What a wonderful holiday offering to us from the H&HS and GBH! Thank you, thank you.
We look forward to this exciting event, and plan to watch & hear it more than once!
With appreciation,
JC & family in Hingham MA
Comment by Jeff C. — December 18, 2020 at 7:19 am
Will you be showing with captioning? My father is losing his hearing. He can hear the music, but can’t follow the words any longer. I have been searching for a captioned version to no avail.
Comment by Susan Young — December 18, 2020 at 11:23 pm
Maybe something like this, though it may well require some jumping ahead — ?
http://opera.stanford.edu/iu/libretti/messiah.htm
This appears not to be displaying right:
https://handelandhaydn.org/interactive-program-notes-handels-messiah/
Maybe someone else will have better ideas.
Comment by David Moran — December 19, 2020 at 1:16 pm
Stunning and amazing use of the technology.
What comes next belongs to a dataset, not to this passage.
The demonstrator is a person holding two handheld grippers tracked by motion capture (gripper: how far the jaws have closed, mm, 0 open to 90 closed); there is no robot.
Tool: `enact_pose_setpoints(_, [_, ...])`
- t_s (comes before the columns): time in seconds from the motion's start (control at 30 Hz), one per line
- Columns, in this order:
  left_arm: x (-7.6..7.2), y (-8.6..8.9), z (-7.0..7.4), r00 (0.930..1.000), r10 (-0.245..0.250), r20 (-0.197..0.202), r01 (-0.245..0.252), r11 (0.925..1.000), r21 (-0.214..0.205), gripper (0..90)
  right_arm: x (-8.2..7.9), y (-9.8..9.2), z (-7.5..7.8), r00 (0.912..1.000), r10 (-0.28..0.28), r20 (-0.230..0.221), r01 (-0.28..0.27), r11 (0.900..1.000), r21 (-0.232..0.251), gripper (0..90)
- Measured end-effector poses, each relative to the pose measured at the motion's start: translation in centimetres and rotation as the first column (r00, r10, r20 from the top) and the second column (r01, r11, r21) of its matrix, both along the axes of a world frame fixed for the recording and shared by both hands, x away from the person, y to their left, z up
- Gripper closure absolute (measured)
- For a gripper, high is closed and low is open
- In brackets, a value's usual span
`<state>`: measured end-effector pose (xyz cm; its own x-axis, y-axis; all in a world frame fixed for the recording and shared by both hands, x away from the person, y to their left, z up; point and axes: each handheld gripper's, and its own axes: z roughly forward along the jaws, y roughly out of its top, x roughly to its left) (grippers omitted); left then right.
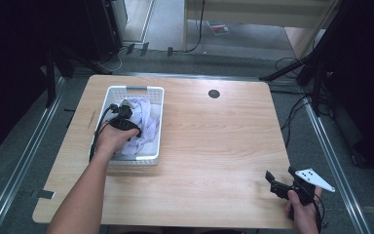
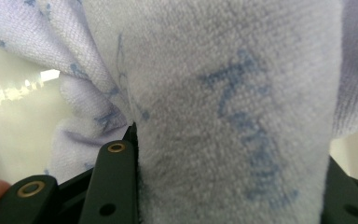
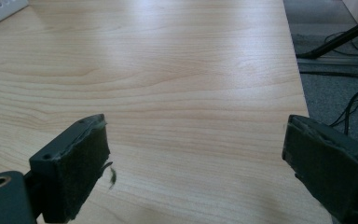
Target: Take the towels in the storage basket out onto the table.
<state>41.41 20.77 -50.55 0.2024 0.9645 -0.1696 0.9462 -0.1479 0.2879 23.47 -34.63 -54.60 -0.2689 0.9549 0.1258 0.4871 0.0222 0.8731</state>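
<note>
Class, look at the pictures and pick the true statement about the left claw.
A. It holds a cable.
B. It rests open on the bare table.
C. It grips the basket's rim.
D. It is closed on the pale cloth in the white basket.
D: the left claw has a fold of the pale cloth pinched between its jaws, inside the white basket.

Pale lilac terry cloth (image 2: 242, 116), soft and nubbly, faint blue print; white perforated plastic basket (image 1: 157, 127), smooth; light wood-grain table (image 3: 168, 70), smooth with soft sheen; matt black plastic right gripper (image 3: 196, 168), worn fuzzy pads (image 3: 86, 172), brass-coloured rivets
</note>
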Motion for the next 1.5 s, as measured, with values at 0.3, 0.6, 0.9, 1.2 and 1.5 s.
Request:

Handel and Haydn Society at their best – just the uplift that we needed during this difficult time. My only wish was that the video clips focused more on the performance than the depressing scenes from the past year.
Otherwise, it was perfect!
Thank you WGBH and H&H S!
Comment by GA — December 23, 2020 at 9:20 am
Over the years, performances of the Messiah have been performed so often and by so many ensembles that it has almost become “ho-hum”. ]I must say, however, that I was overwhelmed by this broadcast of the Messiah. The reduced ensemble size produced sound quality which showed off the quality of the H&H singers and instrumentalists to better advantage. It was, of course, much too small for Symphony Hall which perhaps for commercial reasons has been the venue for H&H performances. The music combined the immediacy of a live performance with the “perfection” possible with a recording. Singers (soloists and chorus) were first class, and whose voices and diction overcame the limitations of masking. While the soloists sang beautifully, each in his/her own way, to me the most impressive was soprano Joelle Harvey whose melismas were particularly amazing and spot on. Bravo to the GBH production crew who made this happen.